- TASK DIRECTIONS -
Print the first line of the records below and every line after it, up to and including the line with "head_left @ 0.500". Print nothing else.

- TASK DATA -
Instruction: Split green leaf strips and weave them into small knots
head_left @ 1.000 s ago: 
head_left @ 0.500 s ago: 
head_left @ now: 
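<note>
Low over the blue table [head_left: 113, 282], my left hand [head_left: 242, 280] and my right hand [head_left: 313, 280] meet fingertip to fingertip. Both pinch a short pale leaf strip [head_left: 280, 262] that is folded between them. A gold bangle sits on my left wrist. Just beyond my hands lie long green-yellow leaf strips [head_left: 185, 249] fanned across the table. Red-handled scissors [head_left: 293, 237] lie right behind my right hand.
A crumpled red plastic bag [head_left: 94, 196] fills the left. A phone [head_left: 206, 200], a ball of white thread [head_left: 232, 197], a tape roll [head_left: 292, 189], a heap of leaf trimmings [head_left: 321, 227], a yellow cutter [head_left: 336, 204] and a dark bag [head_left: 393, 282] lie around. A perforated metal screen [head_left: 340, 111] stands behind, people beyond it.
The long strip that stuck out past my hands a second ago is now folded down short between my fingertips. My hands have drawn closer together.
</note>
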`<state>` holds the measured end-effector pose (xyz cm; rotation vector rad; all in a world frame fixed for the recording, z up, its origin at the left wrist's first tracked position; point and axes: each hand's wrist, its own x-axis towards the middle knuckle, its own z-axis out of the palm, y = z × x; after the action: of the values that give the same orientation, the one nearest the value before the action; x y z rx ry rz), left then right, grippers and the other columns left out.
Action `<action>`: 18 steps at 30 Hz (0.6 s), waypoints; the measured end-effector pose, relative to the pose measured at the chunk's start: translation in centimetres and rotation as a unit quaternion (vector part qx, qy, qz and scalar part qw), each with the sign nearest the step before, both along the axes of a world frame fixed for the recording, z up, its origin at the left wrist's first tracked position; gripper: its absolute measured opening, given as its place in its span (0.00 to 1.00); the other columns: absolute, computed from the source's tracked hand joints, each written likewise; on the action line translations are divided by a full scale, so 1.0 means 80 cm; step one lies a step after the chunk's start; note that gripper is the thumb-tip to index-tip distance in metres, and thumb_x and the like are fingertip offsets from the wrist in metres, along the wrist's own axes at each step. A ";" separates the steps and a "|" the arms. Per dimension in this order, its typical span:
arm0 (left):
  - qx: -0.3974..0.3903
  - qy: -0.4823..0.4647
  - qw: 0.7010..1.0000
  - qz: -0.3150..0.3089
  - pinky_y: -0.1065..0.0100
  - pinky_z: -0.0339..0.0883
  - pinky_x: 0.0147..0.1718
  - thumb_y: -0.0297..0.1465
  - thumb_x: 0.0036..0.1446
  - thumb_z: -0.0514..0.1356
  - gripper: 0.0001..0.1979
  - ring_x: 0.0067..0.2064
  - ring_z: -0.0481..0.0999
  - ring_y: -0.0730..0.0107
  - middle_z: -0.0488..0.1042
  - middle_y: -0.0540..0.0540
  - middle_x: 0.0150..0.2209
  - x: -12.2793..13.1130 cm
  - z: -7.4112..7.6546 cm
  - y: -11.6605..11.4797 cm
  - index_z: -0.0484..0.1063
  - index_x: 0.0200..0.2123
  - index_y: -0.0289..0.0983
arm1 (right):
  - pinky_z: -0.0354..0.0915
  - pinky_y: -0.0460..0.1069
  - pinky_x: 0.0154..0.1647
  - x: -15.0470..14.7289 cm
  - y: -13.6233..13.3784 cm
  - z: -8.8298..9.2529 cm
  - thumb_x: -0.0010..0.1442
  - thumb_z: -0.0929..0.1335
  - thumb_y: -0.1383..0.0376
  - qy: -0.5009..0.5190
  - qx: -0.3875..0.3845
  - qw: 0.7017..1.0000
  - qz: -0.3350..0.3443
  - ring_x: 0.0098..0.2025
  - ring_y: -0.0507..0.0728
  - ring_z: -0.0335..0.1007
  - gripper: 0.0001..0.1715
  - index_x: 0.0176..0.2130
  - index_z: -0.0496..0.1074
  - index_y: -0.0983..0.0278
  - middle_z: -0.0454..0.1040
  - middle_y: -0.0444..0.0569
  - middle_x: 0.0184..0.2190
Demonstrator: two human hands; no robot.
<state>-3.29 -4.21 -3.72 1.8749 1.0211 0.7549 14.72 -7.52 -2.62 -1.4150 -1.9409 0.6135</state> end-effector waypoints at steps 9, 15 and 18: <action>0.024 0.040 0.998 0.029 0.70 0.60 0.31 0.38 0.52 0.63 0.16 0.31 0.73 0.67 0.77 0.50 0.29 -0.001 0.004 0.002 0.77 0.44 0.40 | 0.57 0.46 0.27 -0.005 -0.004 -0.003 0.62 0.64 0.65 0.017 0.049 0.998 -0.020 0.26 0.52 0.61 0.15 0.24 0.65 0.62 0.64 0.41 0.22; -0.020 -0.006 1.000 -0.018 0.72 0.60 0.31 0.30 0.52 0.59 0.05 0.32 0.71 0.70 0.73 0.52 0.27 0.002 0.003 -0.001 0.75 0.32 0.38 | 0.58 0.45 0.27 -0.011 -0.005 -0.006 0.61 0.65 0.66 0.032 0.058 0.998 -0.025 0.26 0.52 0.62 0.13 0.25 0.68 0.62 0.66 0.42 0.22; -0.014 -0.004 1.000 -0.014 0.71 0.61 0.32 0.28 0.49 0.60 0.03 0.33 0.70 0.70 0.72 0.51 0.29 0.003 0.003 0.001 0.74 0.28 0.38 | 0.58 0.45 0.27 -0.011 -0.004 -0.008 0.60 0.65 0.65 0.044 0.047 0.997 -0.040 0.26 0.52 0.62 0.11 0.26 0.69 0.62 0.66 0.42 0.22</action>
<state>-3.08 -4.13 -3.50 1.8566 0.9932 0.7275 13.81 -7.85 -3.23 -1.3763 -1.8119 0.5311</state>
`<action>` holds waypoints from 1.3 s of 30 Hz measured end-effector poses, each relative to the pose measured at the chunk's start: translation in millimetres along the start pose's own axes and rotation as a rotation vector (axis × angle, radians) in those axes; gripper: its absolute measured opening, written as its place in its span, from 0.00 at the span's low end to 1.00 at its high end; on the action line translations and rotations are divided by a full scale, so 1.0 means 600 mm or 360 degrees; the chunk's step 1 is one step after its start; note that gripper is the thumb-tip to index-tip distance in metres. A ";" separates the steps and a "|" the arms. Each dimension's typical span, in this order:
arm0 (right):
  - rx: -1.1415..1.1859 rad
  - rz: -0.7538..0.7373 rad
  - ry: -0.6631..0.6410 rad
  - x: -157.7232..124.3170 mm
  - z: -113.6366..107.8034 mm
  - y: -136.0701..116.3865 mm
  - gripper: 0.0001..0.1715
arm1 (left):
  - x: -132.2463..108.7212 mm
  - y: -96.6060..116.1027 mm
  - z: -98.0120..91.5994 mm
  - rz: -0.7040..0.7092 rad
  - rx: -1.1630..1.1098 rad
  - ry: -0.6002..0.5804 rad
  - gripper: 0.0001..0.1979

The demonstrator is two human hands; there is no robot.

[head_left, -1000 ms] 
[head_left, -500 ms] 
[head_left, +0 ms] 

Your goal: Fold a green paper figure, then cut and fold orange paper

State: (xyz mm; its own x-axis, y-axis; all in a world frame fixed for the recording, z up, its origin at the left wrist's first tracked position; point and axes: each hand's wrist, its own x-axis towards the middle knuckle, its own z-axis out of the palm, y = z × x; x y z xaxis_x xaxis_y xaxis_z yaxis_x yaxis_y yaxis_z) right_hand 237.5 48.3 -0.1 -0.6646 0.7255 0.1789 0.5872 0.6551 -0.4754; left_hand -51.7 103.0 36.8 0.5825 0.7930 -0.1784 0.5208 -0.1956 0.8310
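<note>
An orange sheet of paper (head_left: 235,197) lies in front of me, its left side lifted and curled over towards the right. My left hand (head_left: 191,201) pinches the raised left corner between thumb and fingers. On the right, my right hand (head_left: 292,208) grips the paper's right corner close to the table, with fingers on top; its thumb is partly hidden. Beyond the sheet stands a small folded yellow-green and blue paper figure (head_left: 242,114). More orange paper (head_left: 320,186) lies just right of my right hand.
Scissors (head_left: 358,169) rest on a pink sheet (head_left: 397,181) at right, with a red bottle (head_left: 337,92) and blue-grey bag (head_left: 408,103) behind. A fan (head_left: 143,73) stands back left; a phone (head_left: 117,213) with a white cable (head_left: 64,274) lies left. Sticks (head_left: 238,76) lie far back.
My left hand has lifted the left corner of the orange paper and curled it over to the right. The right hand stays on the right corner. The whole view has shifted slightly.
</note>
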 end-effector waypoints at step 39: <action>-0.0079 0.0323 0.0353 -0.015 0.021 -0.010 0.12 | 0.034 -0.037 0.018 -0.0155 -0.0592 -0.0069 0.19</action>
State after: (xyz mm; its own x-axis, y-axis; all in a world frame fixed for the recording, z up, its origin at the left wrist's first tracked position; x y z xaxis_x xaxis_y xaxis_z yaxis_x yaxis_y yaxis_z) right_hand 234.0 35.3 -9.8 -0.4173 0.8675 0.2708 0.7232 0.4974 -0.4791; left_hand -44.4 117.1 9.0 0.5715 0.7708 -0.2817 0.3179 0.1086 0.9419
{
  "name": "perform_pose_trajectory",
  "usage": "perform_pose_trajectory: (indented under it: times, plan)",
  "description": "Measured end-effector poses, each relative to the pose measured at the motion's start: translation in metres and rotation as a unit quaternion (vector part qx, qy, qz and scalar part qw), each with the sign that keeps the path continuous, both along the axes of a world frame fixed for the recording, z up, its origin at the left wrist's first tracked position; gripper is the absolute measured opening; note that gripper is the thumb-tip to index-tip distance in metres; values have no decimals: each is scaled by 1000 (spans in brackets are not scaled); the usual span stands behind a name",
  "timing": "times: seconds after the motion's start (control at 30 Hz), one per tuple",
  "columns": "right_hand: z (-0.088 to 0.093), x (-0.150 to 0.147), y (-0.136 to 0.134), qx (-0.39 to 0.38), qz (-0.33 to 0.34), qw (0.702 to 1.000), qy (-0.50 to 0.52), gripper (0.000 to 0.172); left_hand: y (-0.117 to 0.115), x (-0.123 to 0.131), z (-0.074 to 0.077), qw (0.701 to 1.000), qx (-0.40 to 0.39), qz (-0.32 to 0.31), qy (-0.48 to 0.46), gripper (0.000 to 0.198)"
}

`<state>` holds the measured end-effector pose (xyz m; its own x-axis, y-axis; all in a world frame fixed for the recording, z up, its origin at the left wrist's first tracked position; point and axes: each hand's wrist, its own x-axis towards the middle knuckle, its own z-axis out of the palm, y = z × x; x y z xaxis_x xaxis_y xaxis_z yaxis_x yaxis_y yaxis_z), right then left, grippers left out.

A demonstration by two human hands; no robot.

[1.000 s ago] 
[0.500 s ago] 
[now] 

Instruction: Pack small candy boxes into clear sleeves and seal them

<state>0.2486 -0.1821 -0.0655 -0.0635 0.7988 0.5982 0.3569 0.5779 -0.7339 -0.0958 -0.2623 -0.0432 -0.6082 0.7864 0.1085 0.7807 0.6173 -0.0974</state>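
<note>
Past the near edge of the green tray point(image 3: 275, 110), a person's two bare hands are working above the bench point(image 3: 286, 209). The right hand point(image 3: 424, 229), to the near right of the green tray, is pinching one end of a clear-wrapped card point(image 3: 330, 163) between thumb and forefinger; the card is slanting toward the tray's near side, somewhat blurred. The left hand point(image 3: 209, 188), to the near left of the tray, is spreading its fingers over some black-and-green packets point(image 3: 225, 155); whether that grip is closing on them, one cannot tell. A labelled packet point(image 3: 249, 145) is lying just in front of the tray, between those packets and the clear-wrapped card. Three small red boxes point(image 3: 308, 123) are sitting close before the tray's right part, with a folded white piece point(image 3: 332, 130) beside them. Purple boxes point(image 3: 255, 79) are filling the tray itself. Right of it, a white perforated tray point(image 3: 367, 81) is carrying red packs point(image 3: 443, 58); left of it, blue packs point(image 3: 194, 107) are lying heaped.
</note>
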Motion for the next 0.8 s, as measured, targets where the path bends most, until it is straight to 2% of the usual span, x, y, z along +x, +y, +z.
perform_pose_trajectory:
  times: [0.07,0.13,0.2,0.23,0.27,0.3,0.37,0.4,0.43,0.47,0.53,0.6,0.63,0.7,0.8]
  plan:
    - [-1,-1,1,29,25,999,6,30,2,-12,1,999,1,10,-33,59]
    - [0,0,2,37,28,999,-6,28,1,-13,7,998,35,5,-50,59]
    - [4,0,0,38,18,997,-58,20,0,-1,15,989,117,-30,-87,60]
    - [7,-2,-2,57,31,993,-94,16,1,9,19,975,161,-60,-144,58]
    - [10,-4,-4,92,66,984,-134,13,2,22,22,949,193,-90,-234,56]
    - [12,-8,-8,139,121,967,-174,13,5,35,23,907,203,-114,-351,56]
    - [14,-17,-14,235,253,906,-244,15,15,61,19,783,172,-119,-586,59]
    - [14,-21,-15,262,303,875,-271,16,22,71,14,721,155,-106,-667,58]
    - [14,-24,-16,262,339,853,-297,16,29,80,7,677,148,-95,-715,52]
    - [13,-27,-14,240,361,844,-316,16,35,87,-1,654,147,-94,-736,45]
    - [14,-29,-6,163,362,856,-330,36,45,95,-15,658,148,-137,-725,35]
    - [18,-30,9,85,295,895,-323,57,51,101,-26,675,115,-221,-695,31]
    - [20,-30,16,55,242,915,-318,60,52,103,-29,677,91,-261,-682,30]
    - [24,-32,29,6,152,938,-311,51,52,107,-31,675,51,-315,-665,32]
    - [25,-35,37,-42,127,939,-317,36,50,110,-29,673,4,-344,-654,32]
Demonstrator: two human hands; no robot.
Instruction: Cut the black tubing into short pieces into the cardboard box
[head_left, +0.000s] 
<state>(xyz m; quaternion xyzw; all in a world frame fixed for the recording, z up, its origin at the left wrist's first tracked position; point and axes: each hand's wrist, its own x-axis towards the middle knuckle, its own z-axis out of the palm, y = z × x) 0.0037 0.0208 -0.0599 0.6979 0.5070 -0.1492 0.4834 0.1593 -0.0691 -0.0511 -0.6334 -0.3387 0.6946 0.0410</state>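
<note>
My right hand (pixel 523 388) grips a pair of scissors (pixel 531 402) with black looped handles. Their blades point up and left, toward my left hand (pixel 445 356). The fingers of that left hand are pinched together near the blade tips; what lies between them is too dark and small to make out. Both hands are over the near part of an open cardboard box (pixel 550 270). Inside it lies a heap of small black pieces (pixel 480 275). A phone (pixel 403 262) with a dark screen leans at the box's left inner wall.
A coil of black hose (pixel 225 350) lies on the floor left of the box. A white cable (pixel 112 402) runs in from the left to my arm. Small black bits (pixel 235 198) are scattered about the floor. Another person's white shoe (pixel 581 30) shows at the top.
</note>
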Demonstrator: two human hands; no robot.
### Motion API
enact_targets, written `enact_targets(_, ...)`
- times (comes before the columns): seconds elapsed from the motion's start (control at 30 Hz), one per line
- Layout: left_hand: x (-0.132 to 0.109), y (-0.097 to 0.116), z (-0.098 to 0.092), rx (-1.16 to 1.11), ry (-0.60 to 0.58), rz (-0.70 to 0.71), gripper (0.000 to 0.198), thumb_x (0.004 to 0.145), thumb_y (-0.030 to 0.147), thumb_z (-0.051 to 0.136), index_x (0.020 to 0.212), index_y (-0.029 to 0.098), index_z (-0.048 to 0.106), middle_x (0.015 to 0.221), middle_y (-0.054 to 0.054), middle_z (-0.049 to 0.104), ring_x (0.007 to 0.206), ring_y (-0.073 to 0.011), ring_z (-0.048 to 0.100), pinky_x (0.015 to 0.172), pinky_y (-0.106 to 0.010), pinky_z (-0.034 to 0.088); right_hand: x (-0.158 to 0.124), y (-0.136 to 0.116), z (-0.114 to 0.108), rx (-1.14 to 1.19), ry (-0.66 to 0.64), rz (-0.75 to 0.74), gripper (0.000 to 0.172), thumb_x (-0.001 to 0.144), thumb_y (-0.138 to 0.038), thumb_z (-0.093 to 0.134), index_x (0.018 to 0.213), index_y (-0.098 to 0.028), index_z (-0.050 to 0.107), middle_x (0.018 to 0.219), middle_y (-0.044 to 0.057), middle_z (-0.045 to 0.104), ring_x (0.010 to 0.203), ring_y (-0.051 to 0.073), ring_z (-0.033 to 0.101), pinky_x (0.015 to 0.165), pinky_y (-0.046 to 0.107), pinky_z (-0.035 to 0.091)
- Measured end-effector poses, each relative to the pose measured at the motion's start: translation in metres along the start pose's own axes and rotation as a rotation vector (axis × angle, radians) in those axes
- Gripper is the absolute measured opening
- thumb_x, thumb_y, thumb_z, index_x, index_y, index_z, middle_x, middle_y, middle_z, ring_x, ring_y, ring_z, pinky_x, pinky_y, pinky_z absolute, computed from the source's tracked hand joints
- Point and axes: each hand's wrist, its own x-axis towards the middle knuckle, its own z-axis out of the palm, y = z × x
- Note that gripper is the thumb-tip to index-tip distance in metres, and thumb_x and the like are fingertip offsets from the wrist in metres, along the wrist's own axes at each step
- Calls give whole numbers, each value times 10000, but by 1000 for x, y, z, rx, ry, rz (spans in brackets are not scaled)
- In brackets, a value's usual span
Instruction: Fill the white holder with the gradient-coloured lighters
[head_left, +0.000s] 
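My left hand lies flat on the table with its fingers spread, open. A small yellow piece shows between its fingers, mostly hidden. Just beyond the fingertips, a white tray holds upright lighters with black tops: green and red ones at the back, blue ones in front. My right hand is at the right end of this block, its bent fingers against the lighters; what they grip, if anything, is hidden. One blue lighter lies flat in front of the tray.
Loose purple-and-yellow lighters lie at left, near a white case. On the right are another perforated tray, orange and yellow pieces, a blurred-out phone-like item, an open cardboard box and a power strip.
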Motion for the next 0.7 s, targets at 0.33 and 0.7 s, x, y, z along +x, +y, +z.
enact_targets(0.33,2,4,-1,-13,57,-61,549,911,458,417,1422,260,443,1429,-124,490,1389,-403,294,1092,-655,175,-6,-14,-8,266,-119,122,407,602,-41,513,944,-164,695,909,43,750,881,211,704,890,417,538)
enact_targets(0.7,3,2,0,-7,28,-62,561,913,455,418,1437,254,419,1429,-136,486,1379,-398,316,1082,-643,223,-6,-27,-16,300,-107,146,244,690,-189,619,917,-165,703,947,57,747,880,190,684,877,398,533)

- TASK OUTPUT -
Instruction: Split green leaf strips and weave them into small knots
head_left @ 1.000 s ago: 
head_left @ 0.500 s ago: 

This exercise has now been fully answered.